Transcribe the whole listing below. Pictures do not go in the copy.

+-------+

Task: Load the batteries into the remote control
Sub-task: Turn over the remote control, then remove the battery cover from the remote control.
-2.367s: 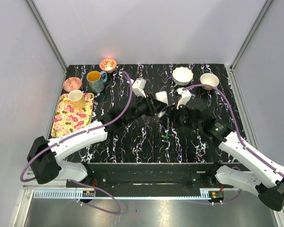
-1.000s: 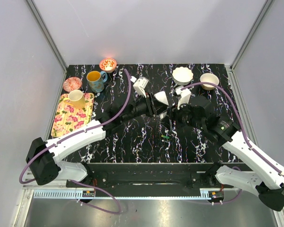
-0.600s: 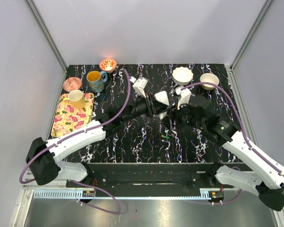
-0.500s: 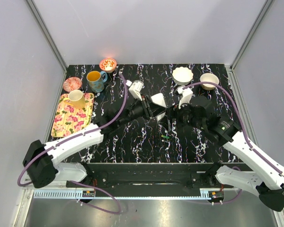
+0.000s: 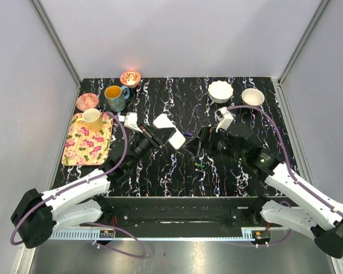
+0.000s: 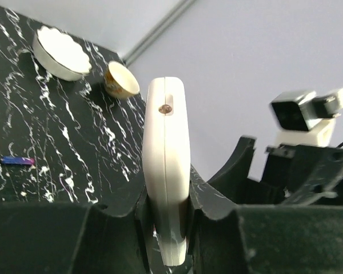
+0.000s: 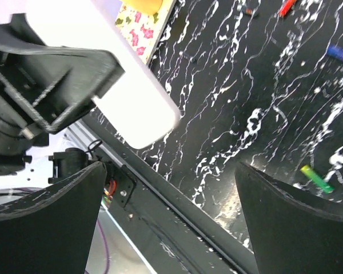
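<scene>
Our left gripper (image 6: 167, 214) clamps one end of the remote control (image 6: 167, 142), whose long axis points toward our spread-open right gripper (image 7: 171, 171). The green battery (image 7: 316, 178) lies nearer that right gripper.

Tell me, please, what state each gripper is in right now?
Left gripper: shut on the remote.
Right gripper: open, holding nothing.

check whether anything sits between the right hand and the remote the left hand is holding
Nothing visible does. The right hand stands open right beside the remote control, which the left hand grips off the table; only open air lies between them.
</scene>
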`<state>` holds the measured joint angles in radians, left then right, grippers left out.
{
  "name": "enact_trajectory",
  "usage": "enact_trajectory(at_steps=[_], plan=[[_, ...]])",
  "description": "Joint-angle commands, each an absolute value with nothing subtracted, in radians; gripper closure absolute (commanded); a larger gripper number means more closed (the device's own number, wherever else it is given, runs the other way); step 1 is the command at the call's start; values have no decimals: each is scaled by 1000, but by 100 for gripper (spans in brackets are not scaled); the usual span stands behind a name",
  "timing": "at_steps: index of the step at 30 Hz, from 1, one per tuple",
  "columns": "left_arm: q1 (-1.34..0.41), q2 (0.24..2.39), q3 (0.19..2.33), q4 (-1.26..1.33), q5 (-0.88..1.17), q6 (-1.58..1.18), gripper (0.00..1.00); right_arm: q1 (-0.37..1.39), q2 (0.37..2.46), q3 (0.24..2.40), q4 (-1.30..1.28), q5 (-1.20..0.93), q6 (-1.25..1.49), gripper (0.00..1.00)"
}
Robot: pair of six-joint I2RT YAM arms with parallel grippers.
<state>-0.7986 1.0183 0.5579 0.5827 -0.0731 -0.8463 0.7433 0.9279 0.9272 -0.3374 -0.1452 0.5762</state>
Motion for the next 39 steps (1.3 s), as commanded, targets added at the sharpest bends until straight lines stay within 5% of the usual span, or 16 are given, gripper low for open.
enact_trajectory(at_steps=[1, 6, 25, 39], plan=[[-804, 963, 456, 865, -222, -839, 100, 742, 939, 816, -92, -178, 804, 0], [-818, 927, 419, 877, -294, -793, 100, 742, 956, 716, 156, -172, 936, 2], [-845, 887, 403, 788, -337, -749, 100, 739, 1221, 811, 348, -235, 973, 14], [-845, 887, 413, 788, -359, -733, 100, 732, 1247, 790, 387, -293, 1019, 36]])
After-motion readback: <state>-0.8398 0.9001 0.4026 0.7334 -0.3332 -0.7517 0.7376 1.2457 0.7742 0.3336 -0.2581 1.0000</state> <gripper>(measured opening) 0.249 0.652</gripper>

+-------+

*EXERCISE ANSWER:*
Task: Load the batteries into the remote control
Sub-task: Turn over the remote control, then remove the battery cover from the remote control.
-2.367s: 
-1.000s: 
-0.600s: 
-0.500s: 
+0.000s: 
+0.000s: 
+0.000s: 
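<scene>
Our left gripper (image 6: 167, 214) clamps one end of the remote control (image 6: 167, 142), whose long axis points toward our spread-open right gripper (image 7: 171, 171). The green battery (image 7: 316, 178) lies nearer that right gripper.

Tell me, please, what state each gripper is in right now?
Left gripper: shut on the remote.
Right gripper: open, holding nothing.

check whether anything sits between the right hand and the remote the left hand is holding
Nothing visible does. The right hand stands open right beside the remote control, which the left hand grips off the table; only open air lies between them.
</scene>
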`<state>` holds the measured joint angles in radians, left then right, grippers left out.
{
  "name": "enact_trajectory",
  "usage": "enact_trajectory(at_steps=[_], plan=[[_, ...]])",
  "description": "Joint-angle commands, each an absolute value with nothing subtracted, in radians; gripper closure absolute (commanded); a larger gripper number means more closed (the device's own number, wherever else it is given, runs the other way); step 1 is the command at the call's start; values have no decimals: each is scaled by 1000, but by 100 for gripper (spans in brackets are not scaled); the usual span stands behind a name",
  "timing": "at_steps: index of the step at 30 Hz, from 1, one per tuple",
  "columns": "left_arm: q1 (-1.34..0.41), q2 (0.24..2.39), q3 (0.19..2.33), q4 (-1.26..1.33), q5 (-0.88..1.17), q6 (-1.58..1.18), gripper (0.00..1.00); right_arm: q1 (-0.37..1.39), q2 (0.37..2.46), q3 (0.24..2.40), q4 (-1.30..1.28), q5 (-1.20..0.93), q6 (-1.25..1.49), gripper (0.00..1.00)"
}
Robot: pair of six-joint I2RT YAM arms with parallel grippers.
<state>-0.7986 1.0183 0.5579 0.5827 -0.0731 -0.8463 0.7433 0.9279 0.9272 -0.3374 -0.1452 0.5762</state>
Motion for the next 39 steps (1.3 s), as commanded, targets added at the sharpest bends until straight lines stay within 5% of the usual span, or 16 are given, gripper low for open.
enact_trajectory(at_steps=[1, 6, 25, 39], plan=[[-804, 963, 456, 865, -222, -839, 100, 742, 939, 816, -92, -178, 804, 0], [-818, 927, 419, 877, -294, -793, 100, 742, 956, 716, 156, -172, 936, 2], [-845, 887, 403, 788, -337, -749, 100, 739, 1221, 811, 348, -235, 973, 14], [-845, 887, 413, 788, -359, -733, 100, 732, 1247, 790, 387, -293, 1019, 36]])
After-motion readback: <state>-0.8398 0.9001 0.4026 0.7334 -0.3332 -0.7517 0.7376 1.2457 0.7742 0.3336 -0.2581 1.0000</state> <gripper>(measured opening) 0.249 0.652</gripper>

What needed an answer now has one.